▶ [Task directions]
The required output is every line from the one with "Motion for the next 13" through the final line of the data below, unchanged.

▶ [Extracted data]
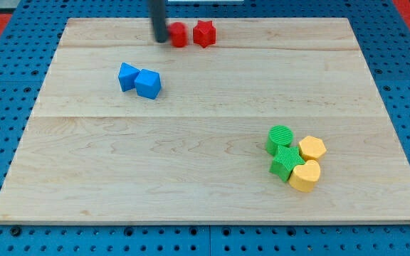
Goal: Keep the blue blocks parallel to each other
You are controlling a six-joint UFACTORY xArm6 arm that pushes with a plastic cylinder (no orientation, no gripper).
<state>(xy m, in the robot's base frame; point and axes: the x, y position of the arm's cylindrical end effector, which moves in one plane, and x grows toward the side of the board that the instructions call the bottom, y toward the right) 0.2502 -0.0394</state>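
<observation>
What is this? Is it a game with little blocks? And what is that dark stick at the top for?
It is a robot's work table, seen by one camera looking down at a wooden board. The dark stick is the end of a robot arm. It has no hand, so it holds nothing; it only slides my tip along the board to push blocks. Right now my tip is at the view's top, right beside the left red block, with another red block next to that. Two blue blocks sit touching each other lower down, away from the tip. At the lower right huddle two green blocks and two yellow blocks.
</observation>
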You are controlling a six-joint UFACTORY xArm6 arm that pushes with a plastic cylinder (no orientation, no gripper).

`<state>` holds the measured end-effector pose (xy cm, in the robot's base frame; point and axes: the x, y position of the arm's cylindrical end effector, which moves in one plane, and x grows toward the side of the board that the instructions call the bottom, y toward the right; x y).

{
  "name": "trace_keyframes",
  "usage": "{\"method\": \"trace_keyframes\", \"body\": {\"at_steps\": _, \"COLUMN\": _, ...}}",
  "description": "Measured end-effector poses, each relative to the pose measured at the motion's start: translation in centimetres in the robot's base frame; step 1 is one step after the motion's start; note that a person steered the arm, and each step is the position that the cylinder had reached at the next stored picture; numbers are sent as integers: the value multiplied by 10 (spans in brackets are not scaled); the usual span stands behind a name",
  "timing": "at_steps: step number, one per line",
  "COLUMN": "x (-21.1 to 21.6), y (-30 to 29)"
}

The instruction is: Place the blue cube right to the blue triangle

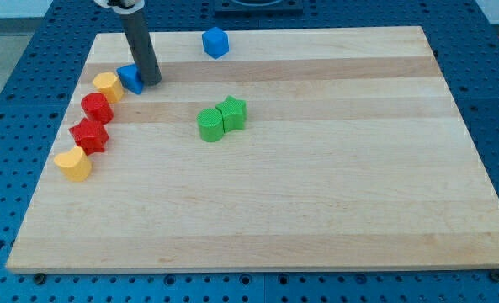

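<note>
The big wooden board [316,210] lay on a blue table with lots of little holes [13,101]. I picked the blue triangle [130,77] as my landmark. It sat close to the board's top left corner.

The arm had no pincer at all, so nothing could open, close or grip. It only had a dark rod [140,46] standing straight up. The tip [151,82] was down on the board, right against the blue triangle's right side. They looked like they were touching.

The blue cube [215,42] was to the right of the blue triangle and a bit higher, well apart from it, near the board's top edge. The rod stood between the two.

A yellow block [107,86] with a rounded shape sat just to the left of the blue triangle, touching it or almost. Below and left of the triangle was a red round block [96,108]. Then came a red star-like block [89,135], and then another yellow block [73,164], farthest down. Together they made a curved line going down from the triangle.

Two green blocks were to the right of the triangle and lower, well apart from it. One was a green rounded block [209,124] and the other a green star-like block [232,113]. They touched each other.
</note>
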<state>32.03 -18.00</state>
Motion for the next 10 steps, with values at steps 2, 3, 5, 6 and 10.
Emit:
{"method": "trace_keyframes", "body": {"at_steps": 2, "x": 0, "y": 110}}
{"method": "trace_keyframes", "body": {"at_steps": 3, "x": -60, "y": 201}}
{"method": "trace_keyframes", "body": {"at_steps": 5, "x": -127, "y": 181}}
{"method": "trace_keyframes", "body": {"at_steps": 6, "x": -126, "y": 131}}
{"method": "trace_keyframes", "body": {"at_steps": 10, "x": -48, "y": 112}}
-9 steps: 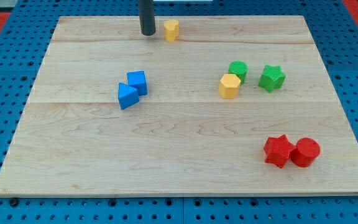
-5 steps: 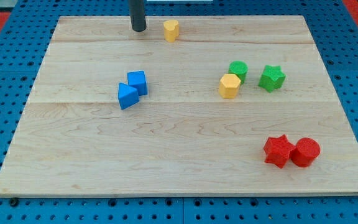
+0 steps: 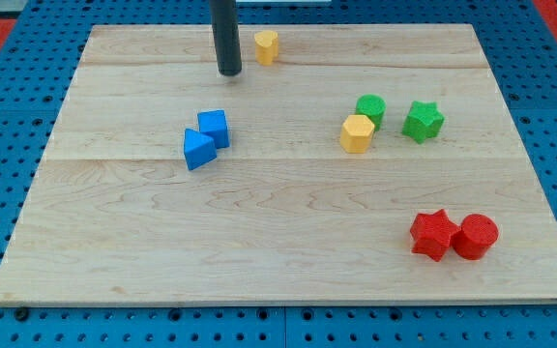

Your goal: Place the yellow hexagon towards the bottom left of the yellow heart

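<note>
Tip: my tip is resting on the table, just left of the yellow heart, touching nothing.
End effector: a bare rod, grasping nothing.
Yellow hexagon: sitting well right, touching the green cylinder.
Judgement: the hexagon needs pushing left.

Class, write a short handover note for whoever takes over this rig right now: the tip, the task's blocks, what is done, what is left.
My tip rests on the board near the view's top, left of the yellow heart, touching no block.
The yellow hexagon sits right of centre, against the green cylinder.
Done: nothing; the hexagon lies to the heart's lower right.
Left: push the hexagon leftward and up to the heart's lower left.
</note>
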`<state>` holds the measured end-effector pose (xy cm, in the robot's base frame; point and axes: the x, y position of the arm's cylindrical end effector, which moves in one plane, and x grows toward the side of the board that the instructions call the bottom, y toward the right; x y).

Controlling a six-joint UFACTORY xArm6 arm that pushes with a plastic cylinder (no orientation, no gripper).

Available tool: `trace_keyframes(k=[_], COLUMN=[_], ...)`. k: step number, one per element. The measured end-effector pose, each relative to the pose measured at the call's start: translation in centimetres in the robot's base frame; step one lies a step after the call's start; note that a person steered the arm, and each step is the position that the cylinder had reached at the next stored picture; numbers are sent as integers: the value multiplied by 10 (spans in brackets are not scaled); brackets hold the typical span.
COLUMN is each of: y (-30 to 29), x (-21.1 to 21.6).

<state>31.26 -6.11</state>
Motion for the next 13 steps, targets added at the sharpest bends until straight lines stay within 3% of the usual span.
trace_keyframes(k=[2,3,4,6,7,8,10,13], y=[32,87,174,151,84,77,52,53], x=[82,143,159,89,63,58,-30,-29])
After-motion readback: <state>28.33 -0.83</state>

▶ [Exercise result]
Motion for the next 13 steps, targets added at the sharpest bends until straight lines stay within 3% of the usual span.
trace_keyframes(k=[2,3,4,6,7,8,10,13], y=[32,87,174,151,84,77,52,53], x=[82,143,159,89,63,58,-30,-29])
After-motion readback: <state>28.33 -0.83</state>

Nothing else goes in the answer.